REQUIRED ACTION
Among the entries that follow, some lines contain the word "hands". Show all of them.

EXERCISE DATA
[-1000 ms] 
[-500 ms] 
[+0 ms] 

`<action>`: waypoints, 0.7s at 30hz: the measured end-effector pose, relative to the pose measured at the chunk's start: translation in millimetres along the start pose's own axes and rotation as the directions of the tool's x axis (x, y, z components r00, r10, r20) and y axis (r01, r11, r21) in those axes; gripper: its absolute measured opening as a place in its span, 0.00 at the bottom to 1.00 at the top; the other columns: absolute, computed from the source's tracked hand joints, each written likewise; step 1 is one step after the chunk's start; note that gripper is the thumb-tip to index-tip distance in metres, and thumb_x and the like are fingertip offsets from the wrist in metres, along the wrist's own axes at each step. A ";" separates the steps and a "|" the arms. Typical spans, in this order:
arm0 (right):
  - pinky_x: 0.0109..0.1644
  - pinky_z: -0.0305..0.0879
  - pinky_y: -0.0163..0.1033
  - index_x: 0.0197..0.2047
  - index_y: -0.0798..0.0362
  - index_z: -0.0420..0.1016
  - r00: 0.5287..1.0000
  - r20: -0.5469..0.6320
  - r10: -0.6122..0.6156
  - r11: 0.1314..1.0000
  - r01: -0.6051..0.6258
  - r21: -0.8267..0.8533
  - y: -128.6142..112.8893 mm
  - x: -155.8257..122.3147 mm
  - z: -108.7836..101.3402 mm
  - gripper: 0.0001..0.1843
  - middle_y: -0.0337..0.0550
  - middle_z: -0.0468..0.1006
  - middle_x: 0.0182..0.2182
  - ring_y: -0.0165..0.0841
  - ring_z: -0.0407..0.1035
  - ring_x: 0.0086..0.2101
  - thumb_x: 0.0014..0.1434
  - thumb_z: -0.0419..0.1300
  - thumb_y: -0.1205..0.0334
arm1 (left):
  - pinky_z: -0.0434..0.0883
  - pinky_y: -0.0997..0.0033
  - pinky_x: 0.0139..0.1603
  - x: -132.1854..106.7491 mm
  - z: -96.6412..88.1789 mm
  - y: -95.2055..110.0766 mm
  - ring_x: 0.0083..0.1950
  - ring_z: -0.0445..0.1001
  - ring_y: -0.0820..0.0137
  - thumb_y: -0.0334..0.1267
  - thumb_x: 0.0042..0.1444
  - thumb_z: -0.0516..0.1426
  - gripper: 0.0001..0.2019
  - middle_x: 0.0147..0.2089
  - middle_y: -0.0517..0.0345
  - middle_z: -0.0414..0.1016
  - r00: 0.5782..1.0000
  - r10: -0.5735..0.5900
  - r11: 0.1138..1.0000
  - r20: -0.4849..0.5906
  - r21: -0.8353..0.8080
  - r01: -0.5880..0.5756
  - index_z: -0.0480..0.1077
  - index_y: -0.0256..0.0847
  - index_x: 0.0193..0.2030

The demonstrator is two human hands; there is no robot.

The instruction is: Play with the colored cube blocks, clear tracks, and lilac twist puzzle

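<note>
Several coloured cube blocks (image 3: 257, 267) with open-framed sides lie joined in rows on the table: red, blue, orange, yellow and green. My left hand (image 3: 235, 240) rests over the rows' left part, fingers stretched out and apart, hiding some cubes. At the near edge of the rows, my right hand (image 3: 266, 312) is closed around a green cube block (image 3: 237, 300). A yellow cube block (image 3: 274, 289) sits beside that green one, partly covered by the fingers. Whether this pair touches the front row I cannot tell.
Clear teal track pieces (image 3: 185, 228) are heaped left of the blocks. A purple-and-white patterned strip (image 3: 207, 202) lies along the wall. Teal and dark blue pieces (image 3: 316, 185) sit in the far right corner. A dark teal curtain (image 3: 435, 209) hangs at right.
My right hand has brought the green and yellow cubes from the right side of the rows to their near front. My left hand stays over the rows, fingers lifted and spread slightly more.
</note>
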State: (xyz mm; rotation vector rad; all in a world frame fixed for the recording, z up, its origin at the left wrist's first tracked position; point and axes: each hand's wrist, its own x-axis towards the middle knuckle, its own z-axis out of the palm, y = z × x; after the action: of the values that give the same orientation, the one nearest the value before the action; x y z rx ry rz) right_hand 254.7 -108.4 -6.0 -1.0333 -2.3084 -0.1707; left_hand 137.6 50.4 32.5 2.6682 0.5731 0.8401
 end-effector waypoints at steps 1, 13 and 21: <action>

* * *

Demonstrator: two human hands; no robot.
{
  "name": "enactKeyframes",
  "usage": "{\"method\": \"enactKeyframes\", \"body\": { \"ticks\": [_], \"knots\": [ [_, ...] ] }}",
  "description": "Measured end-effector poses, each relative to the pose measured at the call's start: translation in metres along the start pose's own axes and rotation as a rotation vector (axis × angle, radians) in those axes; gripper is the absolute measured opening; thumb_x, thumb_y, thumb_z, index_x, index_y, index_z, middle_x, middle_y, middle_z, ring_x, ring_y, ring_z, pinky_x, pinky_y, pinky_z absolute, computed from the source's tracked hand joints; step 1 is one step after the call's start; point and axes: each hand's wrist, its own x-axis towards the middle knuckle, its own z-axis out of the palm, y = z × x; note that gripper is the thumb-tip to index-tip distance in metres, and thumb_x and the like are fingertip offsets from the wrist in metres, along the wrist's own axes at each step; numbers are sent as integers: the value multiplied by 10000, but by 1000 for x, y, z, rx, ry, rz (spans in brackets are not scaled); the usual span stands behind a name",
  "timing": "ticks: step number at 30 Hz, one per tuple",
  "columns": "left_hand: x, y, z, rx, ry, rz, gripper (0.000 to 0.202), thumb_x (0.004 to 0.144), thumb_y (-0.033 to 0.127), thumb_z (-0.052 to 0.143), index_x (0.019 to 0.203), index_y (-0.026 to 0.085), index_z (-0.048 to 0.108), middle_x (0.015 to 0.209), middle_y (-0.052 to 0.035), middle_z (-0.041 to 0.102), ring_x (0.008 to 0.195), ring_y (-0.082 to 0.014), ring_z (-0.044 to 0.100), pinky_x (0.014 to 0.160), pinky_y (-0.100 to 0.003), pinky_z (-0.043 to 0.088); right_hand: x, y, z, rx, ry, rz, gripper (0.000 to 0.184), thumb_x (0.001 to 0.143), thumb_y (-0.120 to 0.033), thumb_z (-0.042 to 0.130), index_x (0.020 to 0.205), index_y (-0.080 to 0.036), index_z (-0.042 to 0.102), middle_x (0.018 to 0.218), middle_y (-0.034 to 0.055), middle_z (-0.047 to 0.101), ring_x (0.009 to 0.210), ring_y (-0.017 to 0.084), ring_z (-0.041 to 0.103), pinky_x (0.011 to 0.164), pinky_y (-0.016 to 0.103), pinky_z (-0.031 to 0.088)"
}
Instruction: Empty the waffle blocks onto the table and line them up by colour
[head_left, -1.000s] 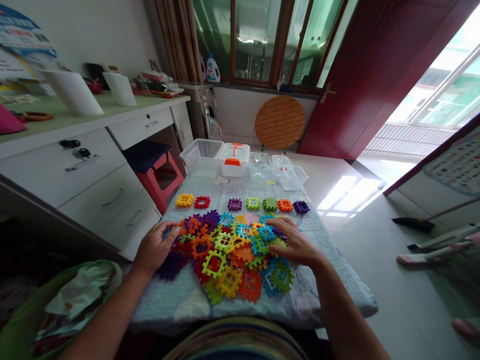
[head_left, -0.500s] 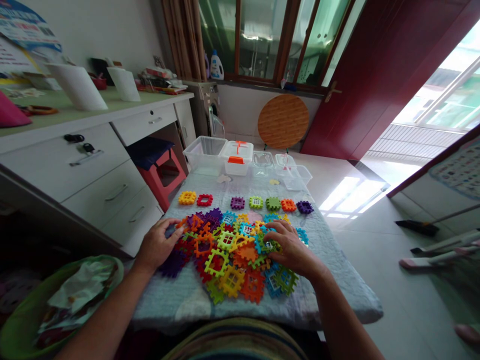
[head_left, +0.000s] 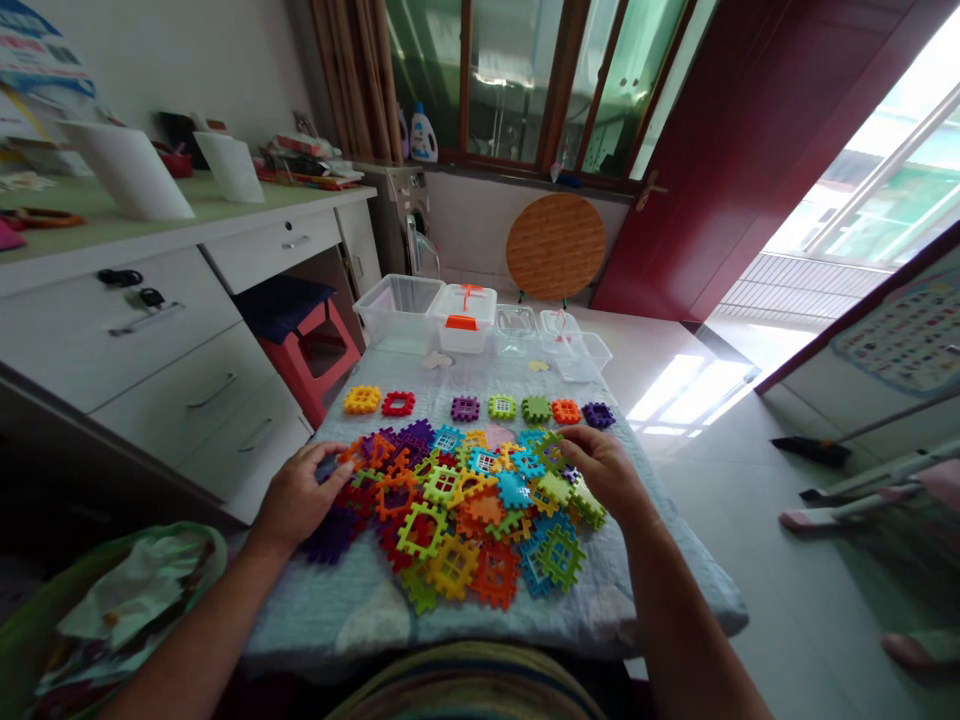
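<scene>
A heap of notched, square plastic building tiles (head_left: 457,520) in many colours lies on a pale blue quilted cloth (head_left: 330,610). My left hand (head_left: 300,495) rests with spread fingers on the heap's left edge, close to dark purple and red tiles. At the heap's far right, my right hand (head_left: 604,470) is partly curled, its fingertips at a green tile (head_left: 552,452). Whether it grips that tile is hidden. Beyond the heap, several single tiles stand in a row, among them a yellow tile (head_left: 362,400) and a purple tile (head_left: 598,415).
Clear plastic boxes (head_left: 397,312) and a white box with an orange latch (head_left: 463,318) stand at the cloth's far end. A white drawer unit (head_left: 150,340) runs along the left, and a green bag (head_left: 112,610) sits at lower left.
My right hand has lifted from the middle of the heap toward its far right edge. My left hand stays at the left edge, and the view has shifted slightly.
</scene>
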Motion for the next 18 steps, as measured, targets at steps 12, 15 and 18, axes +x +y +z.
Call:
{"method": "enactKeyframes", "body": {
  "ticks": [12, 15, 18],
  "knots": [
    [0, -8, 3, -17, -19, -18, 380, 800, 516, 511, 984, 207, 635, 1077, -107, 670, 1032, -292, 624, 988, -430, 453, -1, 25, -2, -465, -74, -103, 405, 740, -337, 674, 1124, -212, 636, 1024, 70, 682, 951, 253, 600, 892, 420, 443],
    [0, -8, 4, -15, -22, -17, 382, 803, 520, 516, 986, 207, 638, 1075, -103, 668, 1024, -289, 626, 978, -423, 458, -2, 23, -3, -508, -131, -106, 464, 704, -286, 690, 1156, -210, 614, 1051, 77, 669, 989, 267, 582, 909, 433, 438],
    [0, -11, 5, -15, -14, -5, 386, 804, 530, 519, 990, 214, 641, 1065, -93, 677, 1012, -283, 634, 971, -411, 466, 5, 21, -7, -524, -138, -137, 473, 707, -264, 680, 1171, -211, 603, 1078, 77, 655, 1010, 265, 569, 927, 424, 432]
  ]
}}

RESPONSE AREA
The demonstrator is two human hands; there is no robot.
Demonstrator: two human hands; no robot.

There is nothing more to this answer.